__INPUT FOR THIS TASK__:
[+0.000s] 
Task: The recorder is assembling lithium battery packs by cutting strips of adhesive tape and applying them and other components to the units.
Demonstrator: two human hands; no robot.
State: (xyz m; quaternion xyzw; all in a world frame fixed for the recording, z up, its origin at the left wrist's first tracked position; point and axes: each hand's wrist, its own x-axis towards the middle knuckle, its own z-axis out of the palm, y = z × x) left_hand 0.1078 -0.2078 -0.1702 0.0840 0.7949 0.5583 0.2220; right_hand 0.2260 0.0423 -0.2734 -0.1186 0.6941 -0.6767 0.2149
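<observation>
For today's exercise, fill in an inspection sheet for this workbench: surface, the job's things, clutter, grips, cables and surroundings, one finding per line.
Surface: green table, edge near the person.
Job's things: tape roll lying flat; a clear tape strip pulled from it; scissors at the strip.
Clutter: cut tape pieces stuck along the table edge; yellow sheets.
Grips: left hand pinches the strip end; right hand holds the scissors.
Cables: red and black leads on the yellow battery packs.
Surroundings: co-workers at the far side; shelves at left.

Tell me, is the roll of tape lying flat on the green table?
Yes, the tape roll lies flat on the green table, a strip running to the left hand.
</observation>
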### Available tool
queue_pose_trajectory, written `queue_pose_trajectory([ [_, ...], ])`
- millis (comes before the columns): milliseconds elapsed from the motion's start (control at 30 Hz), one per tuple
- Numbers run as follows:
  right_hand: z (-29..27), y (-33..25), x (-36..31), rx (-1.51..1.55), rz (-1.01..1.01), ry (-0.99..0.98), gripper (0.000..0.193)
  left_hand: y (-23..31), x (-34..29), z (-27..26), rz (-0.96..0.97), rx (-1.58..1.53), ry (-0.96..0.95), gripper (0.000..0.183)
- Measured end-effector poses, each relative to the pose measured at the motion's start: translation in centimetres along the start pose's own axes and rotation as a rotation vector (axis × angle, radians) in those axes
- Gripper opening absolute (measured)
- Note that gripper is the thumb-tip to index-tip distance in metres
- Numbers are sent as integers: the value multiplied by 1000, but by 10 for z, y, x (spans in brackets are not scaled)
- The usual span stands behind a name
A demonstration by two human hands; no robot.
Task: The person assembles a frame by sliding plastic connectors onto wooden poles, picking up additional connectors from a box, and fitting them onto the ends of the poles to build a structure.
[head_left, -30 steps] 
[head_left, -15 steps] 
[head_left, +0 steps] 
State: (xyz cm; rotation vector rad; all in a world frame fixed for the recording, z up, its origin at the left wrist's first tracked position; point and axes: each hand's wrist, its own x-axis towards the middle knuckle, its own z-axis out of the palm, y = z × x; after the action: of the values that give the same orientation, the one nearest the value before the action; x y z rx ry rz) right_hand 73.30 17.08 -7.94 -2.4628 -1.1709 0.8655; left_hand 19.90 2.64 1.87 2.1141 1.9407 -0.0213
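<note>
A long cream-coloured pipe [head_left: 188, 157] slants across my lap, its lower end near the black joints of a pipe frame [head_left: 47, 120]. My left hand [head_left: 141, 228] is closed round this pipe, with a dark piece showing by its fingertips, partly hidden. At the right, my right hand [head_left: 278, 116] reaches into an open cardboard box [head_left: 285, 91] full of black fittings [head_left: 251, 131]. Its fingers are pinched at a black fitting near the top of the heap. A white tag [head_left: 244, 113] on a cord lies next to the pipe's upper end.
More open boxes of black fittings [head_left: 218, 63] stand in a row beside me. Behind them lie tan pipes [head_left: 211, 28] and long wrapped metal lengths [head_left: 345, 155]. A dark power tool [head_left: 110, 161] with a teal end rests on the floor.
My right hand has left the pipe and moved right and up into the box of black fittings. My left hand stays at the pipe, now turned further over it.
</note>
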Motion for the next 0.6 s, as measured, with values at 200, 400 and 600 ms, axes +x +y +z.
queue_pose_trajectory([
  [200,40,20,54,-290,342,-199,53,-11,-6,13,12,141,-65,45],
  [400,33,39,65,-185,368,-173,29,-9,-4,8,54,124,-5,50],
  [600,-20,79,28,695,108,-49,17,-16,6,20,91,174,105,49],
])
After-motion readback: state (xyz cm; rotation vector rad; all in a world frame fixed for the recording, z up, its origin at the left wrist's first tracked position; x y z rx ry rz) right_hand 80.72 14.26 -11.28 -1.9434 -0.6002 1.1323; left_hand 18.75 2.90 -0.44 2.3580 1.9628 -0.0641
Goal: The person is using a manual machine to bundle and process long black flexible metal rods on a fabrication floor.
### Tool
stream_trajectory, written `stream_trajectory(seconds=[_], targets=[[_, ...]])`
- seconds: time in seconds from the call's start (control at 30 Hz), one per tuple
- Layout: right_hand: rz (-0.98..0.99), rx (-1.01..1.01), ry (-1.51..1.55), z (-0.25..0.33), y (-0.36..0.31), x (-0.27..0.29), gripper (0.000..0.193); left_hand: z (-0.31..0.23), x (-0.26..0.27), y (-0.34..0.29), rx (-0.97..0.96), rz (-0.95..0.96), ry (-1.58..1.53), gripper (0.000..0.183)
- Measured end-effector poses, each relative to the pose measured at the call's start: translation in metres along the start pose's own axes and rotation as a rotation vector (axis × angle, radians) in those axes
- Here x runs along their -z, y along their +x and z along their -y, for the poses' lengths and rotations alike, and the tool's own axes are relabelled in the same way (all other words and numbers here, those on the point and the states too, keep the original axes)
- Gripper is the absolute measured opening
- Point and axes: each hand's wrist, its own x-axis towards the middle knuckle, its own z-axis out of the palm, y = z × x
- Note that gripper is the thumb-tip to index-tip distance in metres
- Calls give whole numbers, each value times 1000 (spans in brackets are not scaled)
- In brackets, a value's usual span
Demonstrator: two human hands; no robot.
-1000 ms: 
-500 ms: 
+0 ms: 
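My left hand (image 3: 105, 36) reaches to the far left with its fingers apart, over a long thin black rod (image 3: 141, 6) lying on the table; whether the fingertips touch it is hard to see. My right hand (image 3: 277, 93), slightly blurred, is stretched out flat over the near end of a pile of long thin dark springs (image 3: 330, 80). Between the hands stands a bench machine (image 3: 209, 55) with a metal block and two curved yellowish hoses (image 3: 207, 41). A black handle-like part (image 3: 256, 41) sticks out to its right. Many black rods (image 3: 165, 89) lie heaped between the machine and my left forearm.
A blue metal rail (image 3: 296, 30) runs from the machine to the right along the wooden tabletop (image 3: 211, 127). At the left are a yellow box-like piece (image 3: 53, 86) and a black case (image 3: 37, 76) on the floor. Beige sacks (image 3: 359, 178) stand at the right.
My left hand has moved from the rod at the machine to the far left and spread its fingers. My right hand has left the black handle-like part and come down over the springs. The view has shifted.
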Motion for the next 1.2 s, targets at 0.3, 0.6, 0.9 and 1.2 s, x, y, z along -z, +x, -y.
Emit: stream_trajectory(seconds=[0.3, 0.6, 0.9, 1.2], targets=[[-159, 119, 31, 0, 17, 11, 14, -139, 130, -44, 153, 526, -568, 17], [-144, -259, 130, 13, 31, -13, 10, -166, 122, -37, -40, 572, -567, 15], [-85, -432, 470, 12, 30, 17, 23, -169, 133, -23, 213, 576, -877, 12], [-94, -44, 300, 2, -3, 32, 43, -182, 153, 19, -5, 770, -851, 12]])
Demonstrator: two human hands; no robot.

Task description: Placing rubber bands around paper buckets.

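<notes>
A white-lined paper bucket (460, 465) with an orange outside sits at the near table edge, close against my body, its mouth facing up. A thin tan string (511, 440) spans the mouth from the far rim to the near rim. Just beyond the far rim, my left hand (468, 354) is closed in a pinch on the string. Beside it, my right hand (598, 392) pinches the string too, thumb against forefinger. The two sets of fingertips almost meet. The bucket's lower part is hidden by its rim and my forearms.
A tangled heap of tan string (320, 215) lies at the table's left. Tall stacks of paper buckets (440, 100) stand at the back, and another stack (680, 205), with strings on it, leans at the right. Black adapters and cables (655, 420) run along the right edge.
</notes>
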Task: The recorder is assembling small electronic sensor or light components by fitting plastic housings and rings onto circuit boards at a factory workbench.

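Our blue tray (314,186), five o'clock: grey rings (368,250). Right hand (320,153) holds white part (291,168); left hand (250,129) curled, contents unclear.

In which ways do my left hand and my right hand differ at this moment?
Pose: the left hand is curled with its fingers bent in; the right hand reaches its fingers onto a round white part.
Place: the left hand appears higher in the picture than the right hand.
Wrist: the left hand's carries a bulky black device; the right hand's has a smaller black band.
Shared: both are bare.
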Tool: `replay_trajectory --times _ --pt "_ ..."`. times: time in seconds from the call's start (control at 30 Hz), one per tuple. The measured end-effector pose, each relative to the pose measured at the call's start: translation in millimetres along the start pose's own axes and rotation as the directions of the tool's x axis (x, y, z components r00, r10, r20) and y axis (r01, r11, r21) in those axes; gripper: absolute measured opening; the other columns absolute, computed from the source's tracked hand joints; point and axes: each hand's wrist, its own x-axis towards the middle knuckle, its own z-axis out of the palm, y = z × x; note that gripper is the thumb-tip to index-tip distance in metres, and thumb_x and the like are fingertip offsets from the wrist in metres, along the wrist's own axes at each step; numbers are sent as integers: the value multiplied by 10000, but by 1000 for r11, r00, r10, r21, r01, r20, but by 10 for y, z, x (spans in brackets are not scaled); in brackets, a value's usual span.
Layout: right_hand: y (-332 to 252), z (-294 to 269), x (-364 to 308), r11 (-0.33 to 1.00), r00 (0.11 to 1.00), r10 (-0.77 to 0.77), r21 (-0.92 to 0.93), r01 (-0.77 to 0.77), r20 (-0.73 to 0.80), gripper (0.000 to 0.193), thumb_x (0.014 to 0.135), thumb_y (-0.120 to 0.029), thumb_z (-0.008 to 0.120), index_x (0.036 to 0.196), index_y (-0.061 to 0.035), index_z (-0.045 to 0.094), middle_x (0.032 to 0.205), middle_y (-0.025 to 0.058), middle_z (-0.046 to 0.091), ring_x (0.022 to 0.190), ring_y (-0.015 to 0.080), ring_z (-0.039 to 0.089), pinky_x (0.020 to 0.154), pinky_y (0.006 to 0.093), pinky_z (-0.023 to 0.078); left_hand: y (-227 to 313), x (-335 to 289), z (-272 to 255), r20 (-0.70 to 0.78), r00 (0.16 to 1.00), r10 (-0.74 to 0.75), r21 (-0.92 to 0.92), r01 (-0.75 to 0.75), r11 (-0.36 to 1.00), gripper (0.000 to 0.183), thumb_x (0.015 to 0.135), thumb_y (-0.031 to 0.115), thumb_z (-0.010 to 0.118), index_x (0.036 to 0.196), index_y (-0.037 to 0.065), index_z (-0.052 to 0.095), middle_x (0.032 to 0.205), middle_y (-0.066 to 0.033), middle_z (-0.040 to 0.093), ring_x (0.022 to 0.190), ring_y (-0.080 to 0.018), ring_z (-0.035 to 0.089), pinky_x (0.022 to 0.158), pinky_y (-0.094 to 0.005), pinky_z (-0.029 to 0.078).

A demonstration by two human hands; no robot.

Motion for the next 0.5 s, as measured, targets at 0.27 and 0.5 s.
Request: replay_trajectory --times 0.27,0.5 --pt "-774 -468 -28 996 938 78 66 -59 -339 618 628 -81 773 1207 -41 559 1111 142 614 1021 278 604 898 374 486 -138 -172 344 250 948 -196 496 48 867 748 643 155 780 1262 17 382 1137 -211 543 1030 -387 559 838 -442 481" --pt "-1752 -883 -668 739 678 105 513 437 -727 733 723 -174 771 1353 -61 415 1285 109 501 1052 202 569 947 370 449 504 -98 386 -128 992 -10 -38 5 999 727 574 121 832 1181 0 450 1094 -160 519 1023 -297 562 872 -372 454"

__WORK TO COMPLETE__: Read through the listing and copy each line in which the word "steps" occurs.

__EXPECTED ANSWER__:
[head_left, -30 steps] 
[head_left, -15 steps] 
[head_left, +0 steps] 

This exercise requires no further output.